Museum Nizhny Novgorod LM-49 controller unit

Museum Nizhny Novgorod LM-49 driver's cabin

== Technical details ==
The LM-49 is a broad gauge (1524 mm or 60 inch) high-floor, four-axle tramcar. Its full-metal hull is mounted on a massive steel carriage with two double-axle bogies. The hull has three wide doors which have pneumatic gears for opening and closing. The main brake system is also pneumatic. The LM-49 is equipped with four 55 kW electric motors and is able to reach a top speed of 55 km/h. It utilizes a direct mechanical control of electric current to the motors. Initially LM-49s did not have a low-voltage subsystem, but one was added later for external brakes and turn light signals. The vehicle has 35 seats and is able to transport nearly 200 passengers at full capacity. The three main dimensions of LM-49 are 15000 mm length, 2550 mm width and 3085 mm height, with an overall weight without passengers of 19.5 metric tons.

==Operation in USSR cities==
The majority of the LM/LP-49s worked in Leningrad.

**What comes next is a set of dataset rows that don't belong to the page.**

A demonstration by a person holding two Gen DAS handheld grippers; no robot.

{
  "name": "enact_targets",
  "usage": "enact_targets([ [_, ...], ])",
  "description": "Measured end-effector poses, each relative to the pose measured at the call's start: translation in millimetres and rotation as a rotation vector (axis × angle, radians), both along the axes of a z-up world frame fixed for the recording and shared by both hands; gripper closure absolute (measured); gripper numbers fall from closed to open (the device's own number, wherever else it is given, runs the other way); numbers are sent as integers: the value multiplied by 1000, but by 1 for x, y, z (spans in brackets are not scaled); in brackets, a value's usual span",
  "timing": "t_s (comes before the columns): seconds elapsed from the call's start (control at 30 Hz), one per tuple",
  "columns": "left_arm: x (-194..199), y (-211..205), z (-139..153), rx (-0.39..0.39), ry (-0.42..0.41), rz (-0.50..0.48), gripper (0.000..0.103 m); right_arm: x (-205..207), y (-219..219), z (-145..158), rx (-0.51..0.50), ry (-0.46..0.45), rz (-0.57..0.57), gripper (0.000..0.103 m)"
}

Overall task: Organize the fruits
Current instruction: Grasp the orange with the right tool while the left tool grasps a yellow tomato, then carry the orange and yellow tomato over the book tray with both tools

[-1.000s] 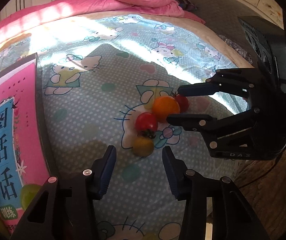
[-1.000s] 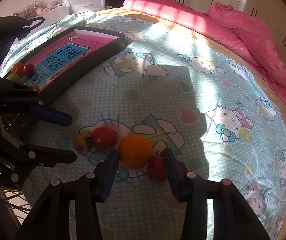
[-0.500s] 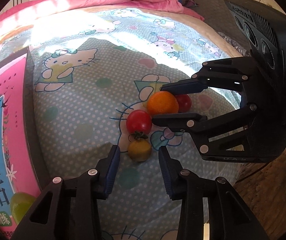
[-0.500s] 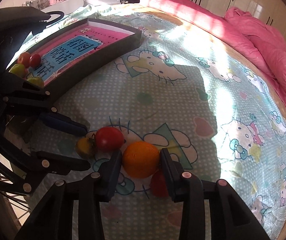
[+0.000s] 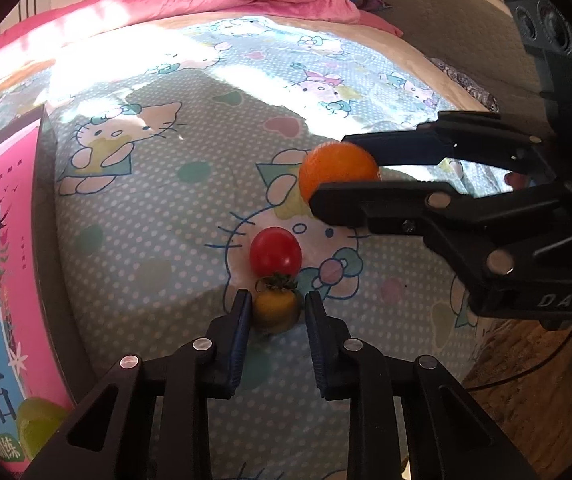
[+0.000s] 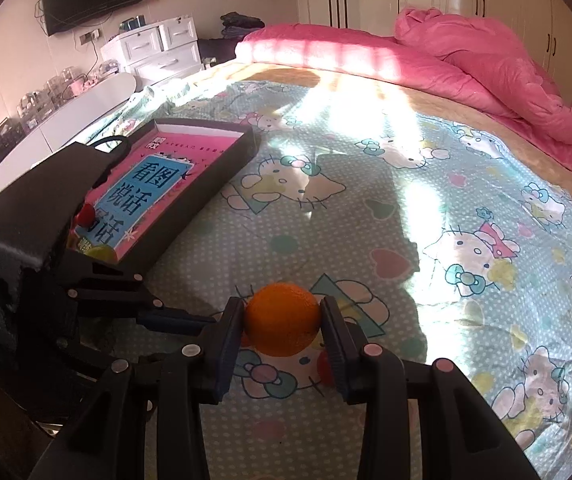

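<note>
Right tongs: my right gripper (image 6: 282,322) pinches the orange (image 6: 282,319) at lower centre of its view, both pads flat against the fruit's sides; in the left view the same tongs (image 5: 333,172) reach in from the right edge with the orange (image 5: 335,170) at their tips.
Left tongs: my left gripper (image 5: 278,312) is spread around the yellow tomato (image 5: 277,309) at lower centre; the left pad looks to be touching it, the right pad stands just apart from it.
Red tomato: the red tomato (image 5: 275,251) lies just above the yellow one in the frame, touching its green stem end, beyond my left fingertips.
Small red fruit: a red piece (image 6: 324,368) peeks out beside my right finger, low in the right view; mostly hidden, so I cannot tell what it is.
Tray: the dark tray (image 6: 222,168) with a pink book (image 6: 154,188) in it sits at left in the right view; my left tongs' body hides its near end.
Fruit in tray: a green fruit (image 5: 38,424) lies at lower left of the left view.
Surface: the blue cartoon sheet (image 5: 166,220) carries everything; a pink quilt (image 6: 485,72) is heaped along the top.
</note>
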State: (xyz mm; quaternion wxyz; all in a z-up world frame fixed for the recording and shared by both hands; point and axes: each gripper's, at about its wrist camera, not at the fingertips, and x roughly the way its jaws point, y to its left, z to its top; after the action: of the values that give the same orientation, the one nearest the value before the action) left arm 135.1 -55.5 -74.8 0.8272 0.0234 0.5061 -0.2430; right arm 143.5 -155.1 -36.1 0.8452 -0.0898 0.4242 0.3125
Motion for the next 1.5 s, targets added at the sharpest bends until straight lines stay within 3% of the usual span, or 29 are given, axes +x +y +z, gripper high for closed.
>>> enact_targets([
  [0.33, -6, 10, 6, -42, 25, 28, 78, 4, -8, 11, 61, -3, -90, 63],
  [0.67, -17, 36, 27, -61, -29, 89, 78, -14, 5, 16, 76, -23, -65, 64],
  [0.97, -27, 60, 45, -19, -100, 152, 78, -27, 21, 20, 93, -39, -42, 63],
  [1.5, -35, 100, 61, -22, -126, 252, 78, -40, 57, 36, 146, -78, 13, 64],
])
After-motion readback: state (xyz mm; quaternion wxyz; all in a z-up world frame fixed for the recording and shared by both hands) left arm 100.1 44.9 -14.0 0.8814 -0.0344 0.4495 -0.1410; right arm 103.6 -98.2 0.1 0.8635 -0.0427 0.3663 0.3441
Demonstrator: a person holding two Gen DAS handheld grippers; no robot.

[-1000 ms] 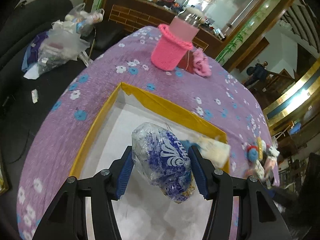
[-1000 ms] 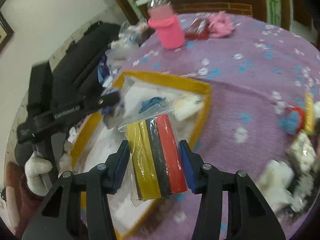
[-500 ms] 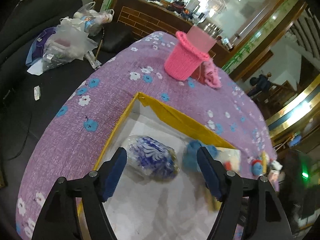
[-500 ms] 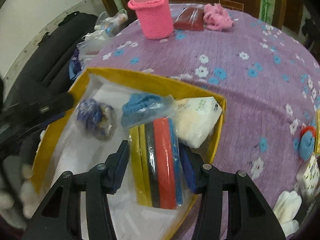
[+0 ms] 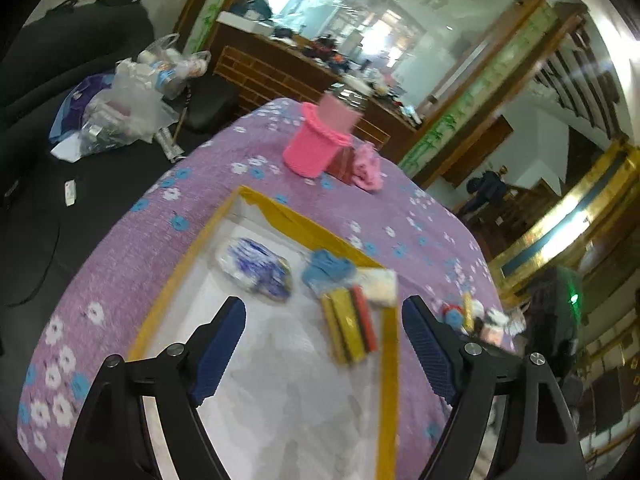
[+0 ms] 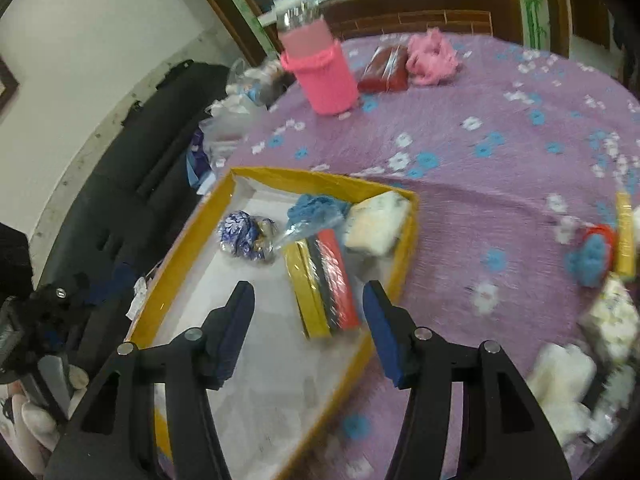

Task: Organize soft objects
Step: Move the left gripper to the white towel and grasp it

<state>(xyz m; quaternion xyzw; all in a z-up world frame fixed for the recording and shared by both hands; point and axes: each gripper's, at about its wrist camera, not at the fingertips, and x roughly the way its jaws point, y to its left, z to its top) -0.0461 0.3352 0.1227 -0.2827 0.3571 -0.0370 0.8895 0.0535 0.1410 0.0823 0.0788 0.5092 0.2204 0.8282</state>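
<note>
A yellow-rimmed box (image 5: 192,264) (image 6: 184,248) with a white floor lies on the purple flowered cloth. In it lie a blue-and-white wrapped bundle (image 5: 256,270) (image 6: 244,234), a bagged pack of yellow, black and red sponges (image 5: 350,328) (image 6: 324,286), a blue knit piece (image 5: 326,268) (image 6: 316,208) and a white pack (image 5: 380,286) (image 6: 378,222). My left gripper (image 5: 324,344) is open and empty above the box. My right gripper (image 6: 308,320) is open and empty just behind the sponge pack.
A pink knit-covered cup (image 5: 320,142) (image 6: 320,76), a red pack (image 6: 384,70) and a pink knit piece (image 6: 432,58) stand at the table's far side. Several soft items, white, blue-red and yellow (image 6: 596,256) (image 5: 472,318), lie to the right of the box. A black sofa (image 5: 60,128) with bags lies left.
The left gripper opened and dropped the blue-and-white bundle into the box, then pulled back. The right gripper lowered the sponge pack into the box, let go and drew back.
</note>
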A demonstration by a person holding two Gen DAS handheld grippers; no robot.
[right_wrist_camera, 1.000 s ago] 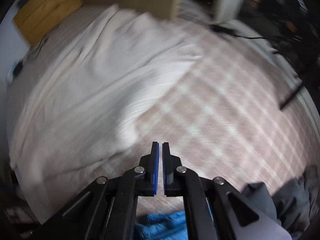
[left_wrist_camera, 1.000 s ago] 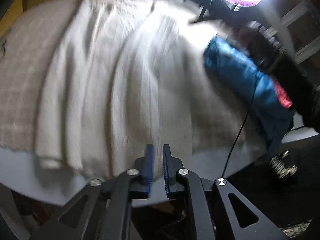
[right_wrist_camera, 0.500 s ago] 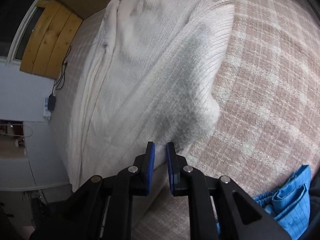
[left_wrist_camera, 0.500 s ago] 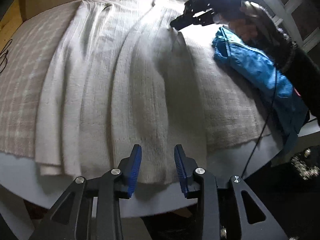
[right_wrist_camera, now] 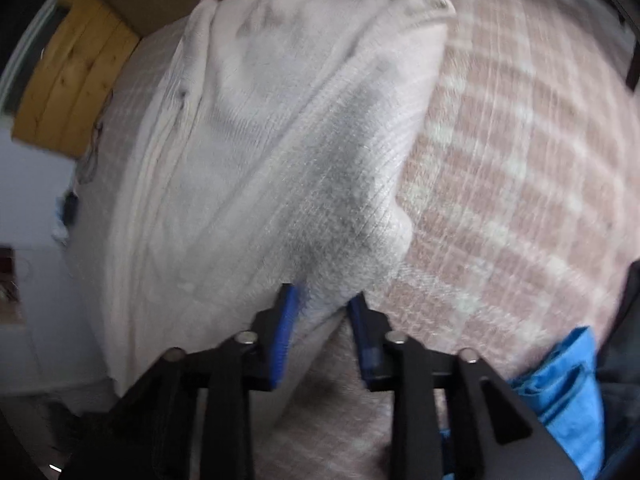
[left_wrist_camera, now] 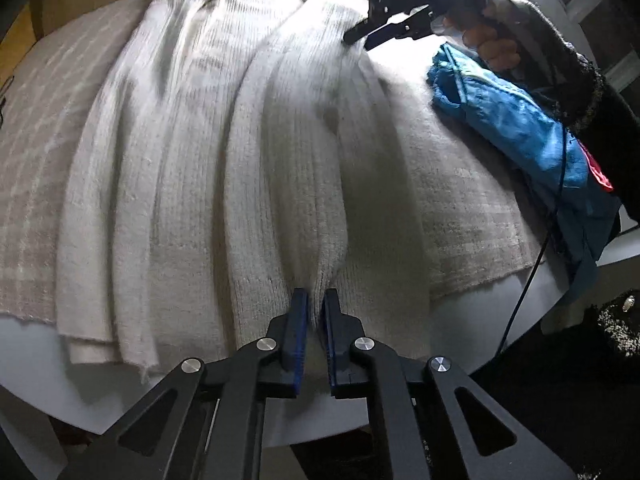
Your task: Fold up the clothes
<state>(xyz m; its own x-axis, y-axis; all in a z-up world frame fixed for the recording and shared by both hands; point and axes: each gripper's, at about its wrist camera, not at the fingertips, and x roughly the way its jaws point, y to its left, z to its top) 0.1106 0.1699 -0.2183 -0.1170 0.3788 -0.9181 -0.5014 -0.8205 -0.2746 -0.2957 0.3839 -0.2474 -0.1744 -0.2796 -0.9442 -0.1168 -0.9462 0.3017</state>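
White knitted sweater (left_wrist_camera: 248, 168) on checked blanket (right_wrist_camera: 520, 184), blue garment (left_wrist_camera: 520, 128) beside.

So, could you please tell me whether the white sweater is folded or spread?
Spread lengthwise along the table, rumpled into long ridges; the sweater is not folded.

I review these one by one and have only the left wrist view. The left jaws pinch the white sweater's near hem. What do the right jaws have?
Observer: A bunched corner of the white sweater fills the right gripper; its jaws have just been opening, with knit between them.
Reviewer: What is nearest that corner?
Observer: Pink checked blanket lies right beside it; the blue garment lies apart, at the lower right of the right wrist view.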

However, this is first type of Leningrad-produced tramcar which was also manufactured for other cities. Starting in 1958, LM/LP-49s were supplied to Gorky, Novokuznetsk, and Magnitogorsk. One LM-49 motor car was given to the residents of Minsk in the year of 1959. In 1965 all the LM/LP-49s from Novokuznetsk were transferred to Gorky.

===1970s, the start of extinction===
By the late 1970s and early 1980s, the LM/LP-49s were being drawn out of use, although their condition would have allowed for continued service. The management of the Minsk Residential community of the USSR insisted on rolling stock upgrades to more modern units. This was the main reason why the most durable trams of the Stalin Era were retired.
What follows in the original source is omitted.